BofA Reiterates Buy on Micron with $1,550 Price Target
Alina Collins
BofA analyst Vivek Arya reiterates a Buy on Micron with a $1,550 target, arguing AI infrastructure spending is turning memory chips from a cyclical commodity into a strategic asset — and the current pullback is an entry window.
How far has Micron fallen, and what spooked the market?
Micron pulled back from above $1,200 in late June to around $957, caught in a broader memory-chip sell-off.
Yet Micron rose 0.9% after hours, while South Korea's SK Hynix jumped more than 5% the same session. This means → the heaviest selling pressure may be fading, with buyers starting to test the waters.
What underpins BofA's $1,550 call?
Arya estimates Big Tech will spend roughly $1.5 trillion on global cloud and AI infrastructure by 2027 — up 40%–50% from this year.
Memory components will account for 35%–40% of that total. In plain terms = for every $10 spent building AI, close to $4 goes to memory — and Micron sits squarely in that path.
This means → BofA's thesis is not about a short-term bounce; it rests on the sheer scale of AI capex elevating memory to "essential-infrastructure" status.
"Memory is no longer cyclical" — does that hold up?
Arya's key claim: the market underestimates memory's shift toward long-term contracts and predictable pricing.
He writes: "As memory evolves from a cyclical commodity into a strategic AI enabler, valuation multiples should expand."
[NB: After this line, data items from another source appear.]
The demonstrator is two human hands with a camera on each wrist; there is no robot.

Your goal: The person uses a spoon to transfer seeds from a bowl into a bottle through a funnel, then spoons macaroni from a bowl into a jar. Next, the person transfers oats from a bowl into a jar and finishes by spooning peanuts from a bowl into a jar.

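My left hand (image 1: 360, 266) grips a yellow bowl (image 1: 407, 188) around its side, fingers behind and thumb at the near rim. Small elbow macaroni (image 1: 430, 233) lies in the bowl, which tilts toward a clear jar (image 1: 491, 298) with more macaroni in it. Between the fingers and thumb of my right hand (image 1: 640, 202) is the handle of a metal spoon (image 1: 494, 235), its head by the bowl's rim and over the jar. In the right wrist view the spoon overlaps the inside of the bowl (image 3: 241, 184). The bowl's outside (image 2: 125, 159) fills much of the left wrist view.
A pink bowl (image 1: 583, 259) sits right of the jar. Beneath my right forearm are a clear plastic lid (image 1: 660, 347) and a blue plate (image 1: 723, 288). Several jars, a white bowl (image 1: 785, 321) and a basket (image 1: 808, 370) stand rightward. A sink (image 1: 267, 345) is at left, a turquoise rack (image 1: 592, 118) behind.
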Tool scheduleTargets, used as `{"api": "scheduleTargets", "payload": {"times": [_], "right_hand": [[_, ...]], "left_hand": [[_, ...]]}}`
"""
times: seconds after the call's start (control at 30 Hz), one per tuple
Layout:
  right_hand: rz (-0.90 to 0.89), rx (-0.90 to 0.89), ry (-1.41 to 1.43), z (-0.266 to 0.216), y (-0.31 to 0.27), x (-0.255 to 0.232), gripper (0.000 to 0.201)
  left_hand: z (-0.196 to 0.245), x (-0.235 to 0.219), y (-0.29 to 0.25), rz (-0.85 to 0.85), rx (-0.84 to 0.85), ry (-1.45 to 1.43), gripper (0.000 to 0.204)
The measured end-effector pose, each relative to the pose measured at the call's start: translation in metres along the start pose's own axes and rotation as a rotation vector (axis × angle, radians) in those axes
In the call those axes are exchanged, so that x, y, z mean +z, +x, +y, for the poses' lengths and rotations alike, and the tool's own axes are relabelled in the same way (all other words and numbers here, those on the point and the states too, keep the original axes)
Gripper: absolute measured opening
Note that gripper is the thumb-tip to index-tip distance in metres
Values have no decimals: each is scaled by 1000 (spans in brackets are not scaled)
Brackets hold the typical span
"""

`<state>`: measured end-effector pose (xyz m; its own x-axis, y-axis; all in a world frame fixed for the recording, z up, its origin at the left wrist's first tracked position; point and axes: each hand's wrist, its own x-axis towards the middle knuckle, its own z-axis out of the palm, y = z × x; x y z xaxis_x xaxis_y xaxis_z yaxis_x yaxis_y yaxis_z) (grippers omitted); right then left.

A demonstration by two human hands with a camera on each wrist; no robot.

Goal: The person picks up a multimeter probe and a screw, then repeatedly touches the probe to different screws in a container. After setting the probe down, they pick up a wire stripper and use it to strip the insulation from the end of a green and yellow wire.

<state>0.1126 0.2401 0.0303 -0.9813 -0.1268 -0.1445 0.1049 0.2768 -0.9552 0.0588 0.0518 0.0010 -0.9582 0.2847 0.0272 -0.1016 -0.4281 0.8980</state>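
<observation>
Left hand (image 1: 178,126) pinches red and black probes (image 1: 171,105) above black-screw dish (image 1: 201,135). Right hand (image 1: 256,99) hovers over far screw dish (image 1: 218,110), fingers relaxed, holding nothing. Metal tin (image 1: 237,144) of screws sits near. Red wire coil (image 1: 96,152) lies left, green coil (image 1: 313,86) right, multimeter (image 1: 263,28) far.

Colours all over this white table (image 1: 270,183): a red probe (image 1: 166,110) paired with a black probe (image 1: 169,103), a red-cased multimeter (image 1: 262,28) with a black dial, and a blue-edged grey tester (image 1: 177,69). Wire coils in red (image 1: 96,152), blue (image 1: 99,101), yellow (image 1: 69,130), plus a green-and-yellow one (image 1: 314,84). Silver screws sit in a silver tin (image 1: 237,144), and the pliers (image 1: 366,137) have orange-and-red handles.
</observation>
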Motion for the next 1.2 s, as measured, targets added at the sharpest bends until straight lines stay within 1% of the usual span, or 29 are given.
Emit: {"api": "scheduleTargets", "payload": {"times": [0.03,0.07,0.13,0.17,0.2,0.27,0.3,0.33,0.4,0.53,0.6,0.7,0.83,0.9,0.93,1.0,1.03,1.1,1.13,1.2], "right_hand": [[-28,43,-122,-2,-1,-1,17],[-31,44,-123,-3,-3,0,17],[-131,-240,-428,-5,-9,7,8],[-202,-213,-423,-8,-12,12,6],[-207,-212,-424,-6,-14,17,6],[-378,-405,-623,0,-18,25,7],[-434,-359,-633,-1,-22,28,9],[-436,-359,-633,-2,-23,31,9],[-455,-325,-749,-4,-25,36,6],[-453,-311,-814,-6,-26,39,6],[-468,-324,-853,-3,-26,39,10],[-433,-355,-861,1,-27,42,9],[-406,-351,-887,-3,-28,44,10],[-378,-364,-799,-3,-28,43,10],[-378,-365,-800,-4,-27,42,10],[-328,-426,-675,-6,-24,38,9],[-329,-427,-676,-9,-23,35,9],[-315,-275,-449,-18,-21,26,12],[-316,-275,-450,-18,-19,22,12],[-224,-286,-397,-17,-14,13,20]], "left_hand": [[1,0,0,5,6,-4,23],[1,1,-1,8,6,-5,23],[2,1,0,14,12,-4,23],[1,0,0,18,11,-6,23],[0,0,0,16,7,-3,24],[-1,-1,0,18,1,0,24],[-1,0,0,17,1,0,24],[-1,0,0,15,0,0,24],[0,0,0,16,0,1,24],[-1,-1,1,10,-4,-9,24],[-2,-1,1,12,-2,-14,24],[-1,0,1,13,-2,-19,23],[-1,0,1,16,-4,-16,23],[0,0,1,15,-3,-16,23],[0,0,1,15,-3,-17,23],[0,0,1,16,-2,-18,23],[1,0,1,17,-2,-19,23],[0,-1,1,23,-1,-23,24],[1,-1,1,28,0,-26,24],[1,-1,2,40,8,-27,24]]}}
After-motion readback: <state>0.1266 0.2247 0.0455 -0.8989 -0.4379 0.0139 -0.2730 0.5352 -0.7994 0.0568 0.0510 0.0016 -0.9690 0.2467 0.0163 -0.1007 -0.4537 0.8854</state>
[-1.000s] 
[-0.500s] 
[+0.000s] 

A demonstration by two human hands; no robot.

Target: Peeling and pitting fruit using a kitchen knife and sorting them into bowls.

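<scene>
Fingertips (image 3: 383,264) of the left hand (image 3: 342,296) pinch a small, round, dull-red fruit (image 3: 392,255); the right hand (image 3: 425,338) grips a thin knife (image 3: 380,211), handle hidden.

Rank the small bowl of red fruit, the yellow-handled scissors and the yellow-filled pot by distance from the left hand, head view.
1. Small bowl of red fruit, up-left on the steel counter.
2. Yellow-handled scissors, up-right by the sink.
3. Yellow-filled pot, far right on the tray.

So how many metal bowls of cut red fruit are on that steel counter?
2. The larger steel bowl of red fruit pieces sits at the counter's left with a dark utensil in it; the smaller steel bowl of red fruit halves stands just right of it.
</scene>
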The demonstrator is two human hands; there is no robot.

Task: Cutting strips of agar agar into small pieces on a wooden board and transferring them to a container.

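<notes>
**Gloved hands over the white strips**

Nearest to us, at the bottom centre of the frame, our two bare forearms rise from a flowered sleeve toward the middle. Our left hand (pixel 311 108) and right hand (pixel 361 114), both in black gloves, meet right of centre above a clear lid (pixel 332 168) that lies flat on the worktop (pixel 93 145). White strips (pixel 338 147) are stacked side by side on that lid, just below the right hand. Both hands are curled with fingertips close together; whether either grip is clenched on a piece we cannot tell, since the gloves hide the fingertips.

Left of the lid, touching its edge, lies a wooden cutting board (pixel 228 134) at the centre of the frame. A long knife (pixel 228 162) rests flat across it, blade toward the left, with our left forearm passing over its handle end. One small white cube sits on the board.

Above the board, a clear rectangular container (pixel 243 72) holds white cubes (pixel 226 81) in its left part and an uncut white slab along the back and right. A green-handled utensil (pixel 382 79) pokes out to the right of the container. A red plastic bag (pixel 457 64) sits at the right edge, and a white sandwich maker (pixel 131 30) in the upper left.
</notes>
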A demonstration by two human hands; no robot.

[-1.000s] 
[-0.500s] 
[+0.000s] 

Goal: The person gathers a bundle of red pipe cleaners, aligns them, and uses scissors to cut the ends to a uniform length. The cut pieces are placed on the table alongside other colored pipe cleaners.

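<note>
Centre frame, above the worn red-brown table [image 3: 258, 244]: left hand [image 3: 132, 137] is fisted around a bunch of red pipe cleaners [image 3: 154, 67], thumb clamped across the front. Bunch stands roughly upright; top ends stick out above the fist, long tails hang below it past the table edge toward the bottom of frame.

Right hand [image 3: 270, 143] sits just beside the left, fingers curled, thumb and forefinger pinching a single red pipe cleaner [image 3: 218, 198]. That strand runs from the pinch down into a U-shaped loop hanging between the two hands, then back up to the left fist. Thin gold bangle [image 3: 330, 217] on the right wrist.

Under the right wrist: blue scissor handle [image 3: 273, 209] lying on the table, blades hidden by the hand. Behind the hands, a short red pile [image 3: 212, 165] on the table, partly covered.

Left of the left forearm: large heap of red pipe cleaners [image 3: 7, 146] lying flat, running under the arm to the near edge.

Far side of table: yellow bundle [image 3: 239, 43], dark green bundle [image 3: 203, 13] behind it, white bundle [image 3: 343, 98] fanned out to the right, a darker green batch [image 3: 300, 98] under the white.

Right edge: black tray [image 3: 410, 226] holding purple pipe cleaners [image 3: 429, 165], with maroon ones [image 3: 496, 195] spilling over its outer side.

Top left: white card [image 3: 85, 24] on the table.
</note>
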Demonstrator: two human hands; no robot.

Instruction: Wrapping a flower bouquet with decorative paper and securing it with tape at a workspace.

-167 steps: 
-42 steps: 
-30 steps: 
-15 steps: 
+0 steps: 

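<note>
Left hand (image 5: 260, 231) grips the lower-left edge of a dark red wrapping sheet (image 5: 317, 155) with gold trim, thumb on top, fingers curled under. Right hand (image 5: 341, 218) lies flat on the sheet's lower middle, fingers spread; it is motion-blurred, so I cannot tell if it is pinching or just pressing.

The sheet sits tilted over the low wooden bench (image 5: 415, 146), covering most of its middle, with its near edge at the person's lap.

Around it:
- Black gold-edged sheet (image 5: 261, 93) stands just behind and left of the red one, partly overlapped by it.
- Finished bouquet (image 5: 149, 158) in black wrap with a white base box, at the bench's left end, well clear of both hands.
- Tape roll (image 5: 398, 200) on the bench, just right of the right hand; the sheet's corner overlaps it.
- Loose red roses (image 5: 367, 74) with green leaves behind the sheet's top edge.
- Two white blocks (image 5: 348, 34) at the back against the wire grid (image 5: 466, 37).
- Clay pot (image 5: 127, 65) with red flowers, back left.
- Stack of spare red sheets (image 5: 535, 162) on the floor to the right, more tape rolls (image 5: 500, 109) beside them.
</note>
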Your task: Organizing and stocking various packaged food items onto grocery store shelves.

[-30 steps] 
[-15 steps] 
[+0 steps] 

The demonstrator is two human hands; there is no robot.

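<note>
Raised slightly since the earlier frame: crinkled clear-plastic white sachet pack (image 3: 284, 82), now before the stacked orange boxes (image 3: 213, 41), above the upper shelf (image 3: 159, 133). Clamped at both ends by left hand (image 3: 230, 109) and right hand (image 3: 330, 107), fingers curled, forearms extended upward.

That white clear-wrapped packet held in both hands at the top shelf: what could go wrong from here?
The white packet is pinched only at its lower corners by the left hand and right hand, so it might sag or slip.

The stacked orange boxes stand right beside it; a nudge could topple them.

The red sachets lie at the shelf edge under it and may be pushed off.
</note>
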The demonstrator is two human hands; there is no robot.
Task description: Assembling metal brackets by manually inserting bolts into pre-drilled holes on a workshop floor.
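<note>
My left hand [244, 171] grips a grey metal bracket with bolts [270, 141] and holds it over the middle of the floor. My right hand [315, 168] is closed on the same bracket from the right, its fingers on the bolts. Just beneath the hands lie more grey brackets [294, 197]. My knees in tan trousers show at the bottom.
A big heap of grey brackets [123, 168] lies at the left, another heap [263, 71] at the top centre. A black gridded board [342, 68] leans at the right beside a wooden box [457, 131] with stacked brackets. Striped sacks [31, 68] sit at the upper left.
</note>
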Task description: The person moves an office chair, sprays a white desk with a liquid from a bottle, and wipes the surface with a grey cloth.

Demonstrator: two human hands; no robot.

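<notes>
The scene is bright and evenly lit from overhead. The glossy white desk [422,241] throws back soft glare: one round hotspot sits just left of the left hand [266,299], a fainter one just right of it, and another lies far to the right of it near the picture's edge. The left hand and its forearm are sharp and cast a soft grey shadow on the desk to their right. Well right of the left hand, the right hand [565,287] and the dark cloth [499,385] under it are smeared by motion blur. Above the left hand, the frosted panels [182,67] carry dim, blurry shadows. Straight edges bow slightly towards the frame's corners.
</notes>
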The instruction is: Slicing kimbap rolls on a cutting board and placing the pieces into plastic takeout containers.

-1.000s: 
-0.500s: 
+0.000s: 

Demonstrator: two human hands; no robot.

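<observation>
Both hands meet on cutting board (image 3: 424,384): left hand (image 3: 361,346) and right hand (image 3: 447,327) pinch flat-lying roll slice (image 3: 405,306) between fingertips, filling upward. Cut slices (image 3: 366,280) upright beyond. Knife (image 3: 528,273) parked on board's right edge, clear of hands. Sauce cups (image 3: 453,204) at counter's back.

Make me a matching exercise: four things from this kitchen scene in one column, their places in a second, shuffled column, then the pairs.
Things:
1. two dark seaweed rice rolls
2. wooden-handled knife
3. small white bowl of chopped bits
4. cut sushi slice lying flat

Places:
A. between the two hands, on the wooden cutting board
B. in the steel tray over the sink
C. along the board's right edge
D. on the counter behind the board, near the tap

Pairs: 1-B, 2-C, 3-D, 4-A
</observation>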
In plain terms = memory-chip prices used to swing like a commodity. If customers start locking in long-term deals and pricing becomes predictable, the market should re-rate the sector higher — think of it as moving from "selling coal" to "selling electricity."
How did Arya arrive at $1,550?
He uses a sum-of-the-parts model — valuing each business line separately, then adding them up: legacy cyclical memory at roughly 3× 2028 book value.
The high-bandwidth memory (HBM) unit — fast memory purpose-built for AI chips — is valued at 31× 2028 earnings.
This means → BofA strips HBM out of the cyclical bucket and assigns it a far higher growth premium. Whether the market accepts this "split-and-re-rate" framework is the key test for any move toward $1,550.
Content is for reference only, not financial advice.